Large majorities told pollsters they would be satisfied with either candidate as a nominee for the party -- 63 percent for Clinton and 73 percent for Sanders, according to an exit poll by the Associated Press and major television networks.
Also, 59 percent of voters in the poll said they thought Clinton's policies were "about right" -- neither too liberal nor too conservative -- and 65 percent said the same Sanders's policies. A majority of voters said they would trust both candidates to handle race relations.
Likewise, most voters viewed both candidates as honest and trustworthy (57 percent for Clinton and 80 percent for Sanders) and as having the right approach to business (57 percent for Clinton and 63 percent for Sanders).
That these figures are more favorable for Sanders is unsurprising, given his overall success with Democrats in Michigan, but the data from states where Clinton won by large margins reveal a similar pattern.
Take Virginia, where Clinton finished with 64 percent of the vote on March 1. Still, 65 percent of Democrats in Virginia would be satisfied with Sanders as a nominee, according to an exit poll by The Washington Post and other media organizations. Fifty-four percent said Sanders's policies were neither too liberal nor too conservative, and 58 percent said that both candidates shared their values.
The Post's most recent national survey with ABC News corroborates these local results. In a hypothetical contest between Clinton and Trump, the two likely nominees, 86 percent of Democrats would vote for Clinton. Nine percent would cast ballots for Trump, and the remainder said they wouldn't vote or had no opinion.
By contrast, just 75 percent of Republicans would choose Trump over Clinton. Fourteen percent would vote for Clinton, and more than one in ten Republicans wouldn't vote or said they had no opinion.

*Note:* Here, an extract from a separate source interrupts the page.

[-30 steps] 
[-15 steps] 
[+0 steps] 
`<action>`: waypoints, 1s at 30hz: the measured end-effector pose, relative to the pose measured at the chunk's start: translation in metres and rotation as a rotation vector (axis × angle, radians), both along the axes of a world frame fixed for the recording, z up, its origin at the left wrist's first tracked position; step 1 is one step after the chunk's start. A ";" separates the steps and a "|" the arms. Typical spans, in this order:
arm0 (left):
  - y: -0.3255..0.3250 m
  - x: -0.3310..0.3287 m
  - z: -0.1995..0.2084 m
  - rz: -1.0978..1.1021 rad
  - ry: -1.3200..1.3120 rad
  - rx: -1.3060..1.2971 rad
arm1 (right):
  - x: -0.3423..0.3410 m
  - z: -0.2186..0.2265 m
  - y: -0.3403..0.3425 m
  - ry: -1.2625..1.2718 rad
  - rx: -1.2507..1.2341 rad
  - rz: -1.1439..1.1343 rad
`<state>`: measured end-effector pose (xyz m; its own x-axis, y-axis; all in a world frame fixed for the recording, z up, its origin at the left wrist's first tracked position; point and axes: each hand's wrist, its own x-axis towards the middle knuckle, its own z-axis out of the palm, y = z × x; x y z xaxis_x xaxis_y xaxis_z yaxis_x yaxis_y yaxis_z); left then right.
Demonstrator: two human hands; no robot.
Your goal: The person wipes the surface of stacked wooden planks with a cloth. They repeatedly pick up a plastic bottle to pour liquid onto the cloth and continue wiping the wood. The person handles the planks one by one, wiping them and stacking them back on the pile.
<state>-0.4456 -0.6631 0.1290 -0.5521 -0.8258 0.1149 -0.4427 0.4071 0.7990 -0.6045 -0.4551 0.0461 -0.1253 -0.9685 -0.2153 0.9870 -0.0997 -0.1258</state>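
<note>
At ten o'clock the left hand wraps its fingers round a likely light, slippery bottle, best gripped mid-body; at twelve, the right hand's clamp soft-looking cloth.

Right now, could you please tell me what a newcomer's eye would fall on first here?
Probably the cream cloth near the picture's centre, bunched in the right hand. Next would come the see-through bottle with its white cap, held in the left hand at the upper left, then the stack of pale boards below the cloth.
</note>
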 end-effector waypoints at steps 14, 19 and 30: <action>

That only three in four Republicans are prepared to stand behind Trump in a general election indicates how intensely the party's is divided. The polls from Michigan and other states bear out these results -- while Trump won in Michigan with 42 percent of the vote, just half of Republicans there say they would be satisfied if he were the party's nominee, according to the exit poll.
Those divisions contribute to Clinton's wide margin over Trump in a hypothetical contest between the two of them. Among all registered voters in The Post's national poll, she leads Trump by 9 percentage points.